I would like to make some progress.
SNP back benchers accused us of making political attacks, but what we have heard from them is desperate stuff. They accuse us of making political attacks, but all that we have had from them is howls of “red Tory” as Carol Mochan made her speech, nonsense comparisons with Wales and England, and attacks on Keir Starmer, so scared are they of a UK Labour Government. We will not take lectures from a party that has spent this debate indulging in whataboutery and refusing to acknowledge its responsibility for every single person who has to lie on a trolley in A and E this winter.
The cabinet secretary said that he prepares for winter in advance, so can he tell us why Dr John Thomson, the vice-chair of the Royal College of Emergency Medicine, has stated that the measures that are outlined in the cabinet secretary’s winter resilience plan will
“not be in place in time to prevent further harm to patients and staff this winter”?
Yes, the experts are clear.
Gillian Martin called for solutions that are backed by the experts. That is absolutely right. I went outside and met members of the RCN when they protested in front of the Parliament. They told me that they need more training places to be filled and a fair pay settlement across all bands. They also told me that they need proper breaks and proper rest when they are on shift, because they are not getting those at the moment and the workforce is on its knees.

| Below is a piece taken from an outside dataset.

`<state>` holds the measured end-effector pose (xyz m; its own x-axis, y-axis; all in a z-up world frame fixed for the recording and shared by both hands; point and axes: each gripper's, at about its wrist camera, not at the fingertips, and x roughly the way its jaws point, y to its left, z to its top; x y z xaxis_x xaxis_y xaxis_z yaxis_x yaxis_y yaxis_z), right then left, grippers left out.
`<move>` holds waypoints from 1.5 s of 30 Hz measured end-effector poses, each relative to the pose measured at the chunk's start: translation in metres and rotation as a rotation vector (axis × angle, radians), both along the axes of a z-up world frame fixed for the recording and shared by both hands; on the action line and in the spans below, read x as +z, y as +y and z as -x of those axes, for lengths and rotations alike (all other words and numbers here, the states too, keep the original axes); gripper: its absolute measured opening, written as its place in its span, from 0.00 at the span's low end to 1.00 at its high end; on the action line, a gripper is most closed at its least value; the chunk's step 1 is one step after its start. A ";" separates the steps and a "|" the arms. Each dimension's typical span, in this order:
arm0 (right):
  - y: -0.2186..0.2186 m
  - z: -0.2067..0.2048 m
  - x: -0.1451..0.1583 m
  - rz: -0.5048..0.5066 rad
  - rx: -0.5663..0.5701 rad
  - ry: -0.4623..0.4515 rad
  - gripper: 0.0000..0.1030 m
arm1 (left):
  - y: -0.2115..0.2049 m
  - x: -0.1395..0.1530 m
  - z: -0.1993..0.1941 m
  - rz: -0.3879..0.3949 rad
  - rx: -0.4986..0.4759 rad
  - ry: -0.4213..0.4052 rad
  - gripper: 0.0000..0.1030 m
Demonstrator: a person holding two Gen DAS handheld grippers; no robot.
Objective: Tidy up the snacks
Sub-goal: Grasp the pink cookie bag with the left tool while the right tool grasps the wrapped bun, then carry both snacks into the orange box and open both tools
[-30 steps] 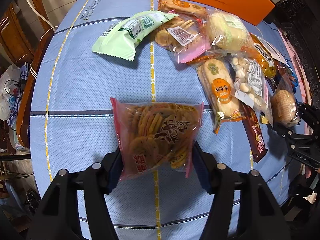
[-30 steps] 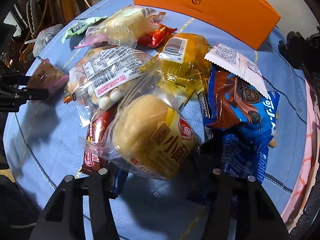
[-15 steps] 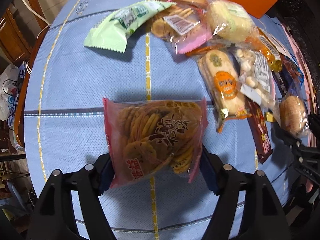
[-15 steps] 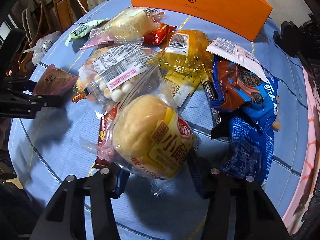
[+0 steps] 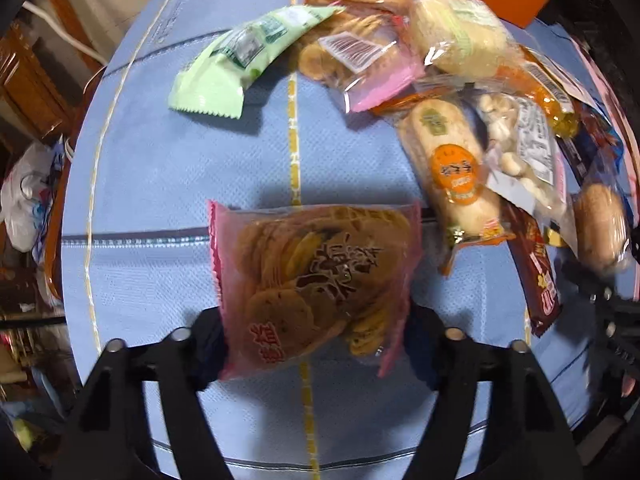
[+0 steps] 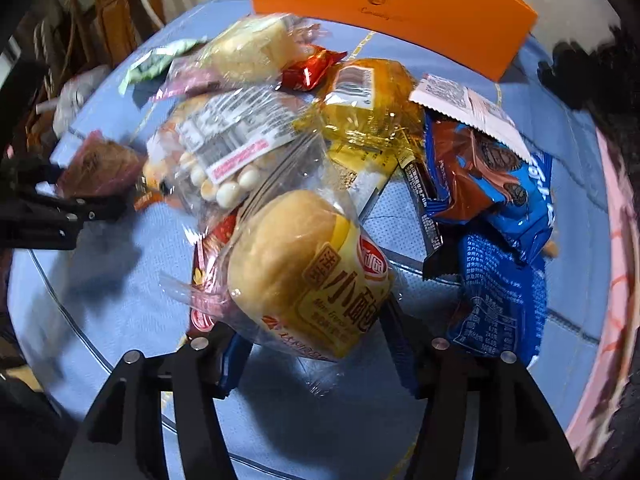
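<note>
While the left tool [image 5: 312,344] grips the cracker bag [image 5: 316,284], the right tool [image 6: 312,344] clasps the bun pack [image 6: 304,272].

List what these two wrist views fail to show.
- Left wrist view: left hand-held gripper pad contact, covered by the pink-edged clear bag of round crackers.
- Right wrist view: right hand-held gripper pads, behind the clear-wrapped yellow bun.
- Orange cardboard box: top cut off by the edge, logo too small.

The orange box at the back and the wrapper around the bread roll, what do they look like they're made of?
Orange box: probably matte card or paperboard; flat, even colour, crisp edge, small printed logo, no glare.
Bread roll wrapper: thin clear plastic film, glossy; the roll shows through, with wrinkles and bright glints.
</note>
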<state>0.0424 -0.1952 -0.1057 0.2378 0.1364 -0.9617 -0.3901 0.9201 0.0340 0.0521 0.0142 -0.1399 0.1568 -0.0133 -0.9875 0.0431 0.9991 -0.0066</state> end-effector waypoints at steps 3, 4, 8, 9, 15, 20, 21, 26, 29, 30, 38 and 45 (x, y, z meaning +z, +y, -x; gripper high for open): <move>-0.007 -0.003 0.006 -0.032 -0.028 -0.002 0.51 | 0.008 0.005 0.000 0.027 0.017 -0.003 0.61; -0.008 -0.003 0.010 -0.042 -0.033 -0.007 0.51 | 0.008 0.007 0.000 0.015 0.023 -0.001 0.60; -0.009 0.000 0.023 -0.069 -0.027 -0.023 0.50 | 0.010 0.017 0.010 0.021 0.022 -0.025 0.60; -0.009 0.002 0.025 -0.071 -0.022 -0.027 0.50 | 0.009 0.020 0.011 0.018 0.021 -0.032 0.60; -0.008 0.006 0.041 -0.080 -0.002 -0.048 0.50 | 0.003 0.054 0.019 0.043 0.005 -0.085 0.60; -0.008 0.001 0.070 -0.094 0.013 -0.102 0.50 | 0.001 0.097 0.014 0.064 -0.026 -0.143 0.61; -0.009 -0.002 0.078 -0.099 0.011 -0.118 0.50 | -0.003 0.108 0.009 0.067 -0.038 -0.164 0.61; -0.018 -0.032 0.119 -0.139 -0.024 -0.192 0.51 | -0.015 0.147 -0.025 0.066 -0.075 -0.244 0.61; -0.028 -0.062 0.144 -0.169 -0.061 -0.246 0.51 | -0.022 0.169 -0.057 0.076 -0.090 -0.290 0.62; -0.032 -0.075 0.153 -0.178 -0.081 -0.268 0.51 | -0.024 0.175 -0.066 0.083 -0.093 -0.301 0.62; -0.042 -0.184 0.186 -0.219 -0.193 -0.355 0.51 | -0.049 0.209 -0.175 0.092 -0.112 -0.392 0.62; -0.036 -0.273 0.158 -0.211 -0.278 -0.328 0.51 | -0.052 0.197 -0.262 0.073 -0.072 -0.379 0.62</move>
<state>0.3154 -0.2311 0.0522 0.5794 0.2084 -0.7879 -0.1514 0.9775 0.1472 0.3143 -0.0378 0.0569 0.5066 -0.1056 -0.8557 0.1257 0.9909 -0.0479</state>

Perhaps we should subscribe to Emma Harper’s attitude and not listen to the hard-working staff and their trade unions. I am quite sure that they will make diddly quack of whatever her contribution was supposed to be about.
Let us be honest. The issue across our NHS is being exacerbated by the Scottish Government’s refusal to engage on pay, whether of nurses or of social care workers, and its refusal to back Scottish Labour’s pledge to pay social care workers £15 an hour—a wage that they could live on, not just survive on.

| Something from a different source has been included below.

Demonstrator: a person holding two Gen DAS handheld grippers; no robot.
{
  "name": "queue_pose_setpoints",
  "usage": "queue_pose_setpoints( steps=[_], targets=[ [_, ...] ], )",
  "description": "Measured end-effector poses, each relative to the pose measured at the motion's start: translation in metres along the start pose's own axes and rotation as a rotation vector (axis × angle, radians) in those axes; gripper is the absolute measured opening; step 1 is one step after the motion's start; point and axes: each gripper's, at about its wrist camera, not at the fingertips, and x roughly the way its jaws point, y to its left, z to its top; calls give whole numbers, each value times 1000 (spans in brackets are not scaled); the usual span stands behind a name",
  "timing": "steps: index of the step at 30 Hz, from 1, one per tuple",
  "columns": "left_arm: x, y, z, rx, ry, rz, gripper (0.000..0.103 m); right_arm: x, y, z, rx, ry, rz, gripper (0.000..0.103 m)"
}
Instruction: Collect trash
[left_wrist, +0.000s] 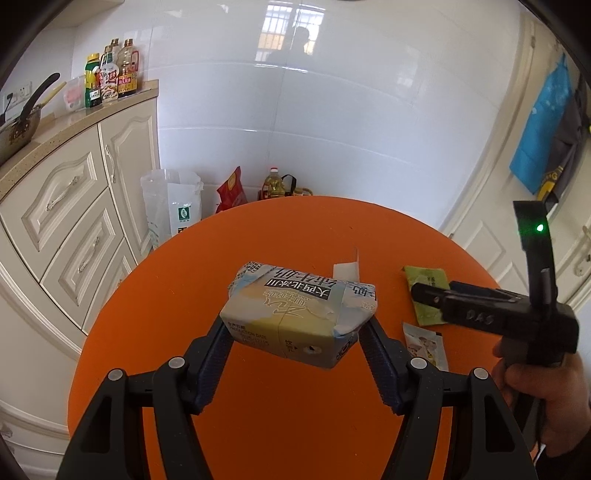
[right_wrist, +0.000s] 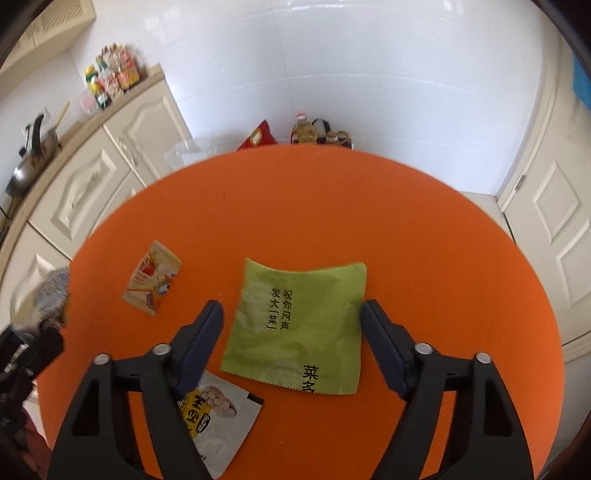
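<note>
Milk carton gripped on the left, green wrapper between open jaws on the right.

The crumpled milk carton sits clamped between the pads of the left gripper, raised above the round orange desk. The green wrapper lies flat on the desk between the wide-apart fingers of the right gripper — its pads are not pressing it. 2 smaller packets lie nearby: a white snack packet under the left finger, an orange-printed sachet farther left.
</note>
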Motion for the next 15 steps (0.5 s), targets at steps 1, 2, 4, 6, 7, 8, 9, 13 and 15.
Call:
queue_pose_setpoints(
  steps=[1,2,4,6,7,8,9,13,15],
  targets=[
    [-1,-1,-1,0,0,0,64,2,5,-1,-35,-3,-25,61],
    [-7,-6,-7,0,-2,1,64,2,7,-2,-53,-10,-35,49],
    [-8,-6,-6,1,-6,0,64,1,5,-3,-58,-15,-22,38],
    [-14,-14,-13,4,-10,-1,64,-2,1,-5,-62,-13,1,30],
    [-16,-16,-13,7,-13,-4,64,-3,-2,-7,-57,-15,10,27],
    [-23,-24,-21,9,-18,-5,64,-6,-5,-9,-47,-16,22,26],
    [-27,-28,-24,13,-23,-8,64,-10,-9,-11,-35,-19,36,26],
    [-41,-45,-27,38,-47,-25,64,-34,-24,-24,-4,-54,41,25],
    [-49,-56,-30,50,-63,-36,64,-54,-33,-32,8,-79,39,25]
  ],
)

The Scottish Government has also failed on social care more widely. It has failed to implement key recommendations of the Feeley report, and there are serious concerns about its approach to the national care service, which have been outlined by trade unions, the third sector and professional bodies. As Alex Rowley and others said, it is clear that the Scottish Government is not listening to what is being said about the serious challenges in social care. All of that begs the question, if the Government is not going to listen to the advice of independent experts in the field, who is it going to listen to?
It is fair to say that Humza Yousaf is a record breaker. Week after week, we learn about record-breaking accident and emergency waiting times. Every time that Scottish Labour is forced to bring debates such as today’s to the chamber, we find that another record has been broken by the cabinet secretary. It is quite clear that, in place of meaningful action to address the crises in A and E, in social care and across our NHS, all that the cabinet secretary has to offer is hollow words. It is increasingly obvious that Humza Yousaf is the man with no plan.

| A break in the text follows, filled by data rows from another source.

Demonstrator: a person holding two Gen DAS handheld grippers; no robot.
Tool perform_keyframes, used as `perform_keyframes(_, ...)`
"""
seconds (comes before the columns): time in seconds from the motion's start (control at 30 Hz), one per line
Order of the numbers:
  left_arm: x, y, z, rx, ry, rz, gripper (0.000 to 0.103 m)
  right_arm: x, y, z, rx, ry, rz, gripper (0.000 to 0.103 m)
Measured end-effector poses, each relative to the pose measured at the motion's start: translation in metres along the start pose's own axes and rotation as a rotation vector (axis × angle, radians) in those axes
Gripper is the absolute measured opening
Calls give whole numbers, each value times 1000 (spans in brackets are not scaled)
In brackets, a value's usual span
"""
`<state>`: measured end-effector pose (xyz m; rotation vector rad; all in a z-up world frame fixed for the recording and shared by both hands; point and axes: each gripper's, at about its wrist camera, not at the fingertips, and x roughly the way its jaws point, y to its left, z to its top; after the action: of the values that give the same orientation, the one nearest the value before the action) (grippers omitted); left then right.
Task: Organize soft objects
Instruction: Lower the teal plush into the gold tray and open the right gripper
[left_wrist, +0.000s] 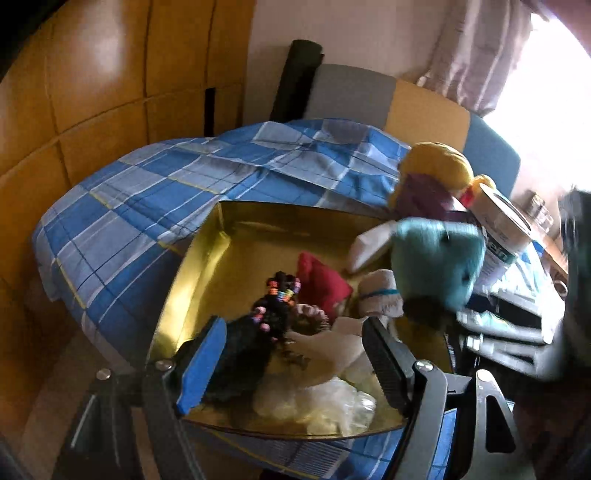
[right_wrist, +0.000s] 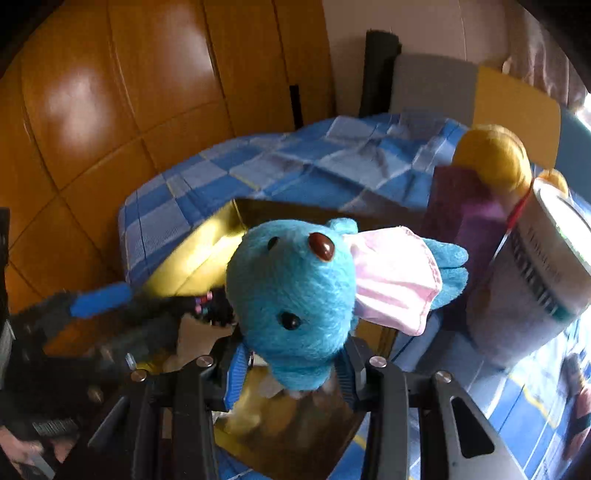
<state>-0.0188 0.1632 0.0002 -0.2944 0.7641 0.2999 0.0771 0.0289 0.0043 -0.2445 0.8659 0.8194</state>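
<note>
A gold box (left_wrist: 207, 266) lies open on a blue checked bed cover (left_wrist: 147, 192). Inside lie a black doll with coloured beads (left_wrist: 266, 314), a red cloth piece (left_wrist: 321, 284), white soft items (left_wrist: 376, 299) and crumpled clear plastic (left_wrist: 325, 402). My left gripper (left_wrist: 295, 362) is open, its jaws spread over the box's near end. My right gripper (right_wrist: 291, 373) is shut on a blue plush animal with a pink ear (right_wrist: 295, 295) and holds it above the box (right_wrist: 199, 254). The plush also shows in the left wrist view (left_wrist: 439, 262), blurred.
A doll with yellow hair and a purple dress (left_wrist: 432, 181) stands at the box's far right corner, next to a white tin (left_wrist: 506, 232). Both show in the right wrist view, the doll (right_wrist: 487, 158) and the tin (right_wrist: 535, 266). Orange wooden wardrobe doors (left_wrist: 92, 92) stand behind the bed.
</note>
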Motion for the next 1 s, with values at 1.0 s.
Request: perform_keyframes(1.0, 3, 4, -3, 12, 10, 30, 77, 39, 15, -17, -26, 100, -61, 41)
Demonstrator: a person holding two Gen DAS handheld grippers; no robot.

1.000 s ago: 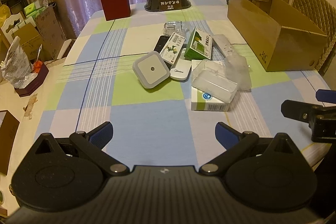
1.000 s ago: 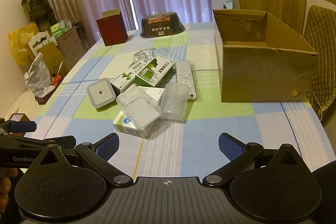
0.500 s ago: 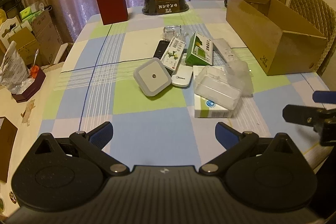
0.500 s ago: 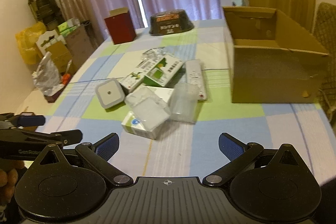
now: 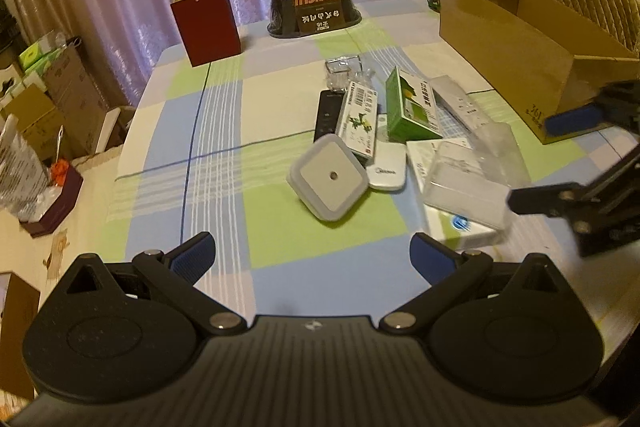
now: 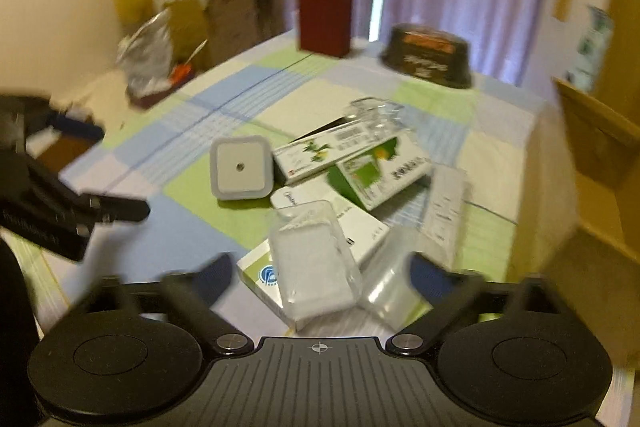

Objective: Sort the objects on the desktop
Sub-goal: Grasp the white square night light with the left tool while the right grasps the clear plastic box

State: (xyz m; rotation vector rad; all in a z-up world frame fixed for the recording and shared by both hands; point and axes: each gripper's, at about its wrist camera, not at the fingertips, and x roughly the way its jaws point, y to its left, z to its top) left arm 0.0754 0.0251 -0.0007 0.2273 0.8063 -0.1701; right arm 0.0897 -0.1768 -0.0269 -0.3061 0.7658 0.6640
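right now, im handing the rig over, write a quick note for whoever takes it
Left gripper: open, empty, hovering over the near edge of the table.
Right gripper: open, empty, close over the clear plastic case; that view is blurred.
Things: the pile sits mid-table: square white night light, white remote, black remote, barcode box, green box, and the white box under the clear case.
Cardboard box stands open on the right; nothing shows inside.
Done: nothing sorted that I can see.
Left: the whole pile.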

I am sure that most of the members in the chamber could have pre-empted the cabinet secretary’s response before he got to his feet. If you do not like one of his excuses, he has others. First, it was Covid. Then it was Brexit, the cost of living, winter weather and staffing. It is the same old script, which does a disservice to healthcare staff, patients and the families of patients, who have real concerns about the current crisis in our NHS.
It is not good enough. We need a health secretary who can offer leadership, not one who hides behind tired old scripted excuses. The First Minister is fond of saying that the buck stops with the Government, although she rarely does anything other than look at the buck and watch it float by. So, in the cabinet secretary’s own words to hard-working nurses, let us not patronise one another. The buck stops with him, and, if he is not willing to get on and fix the situation in the NHS, he should resign.
That concludes the debate on supporting the NHS in winter. It is now time to move on to the next item of business. There will be a brief pause while the front-bench teams change.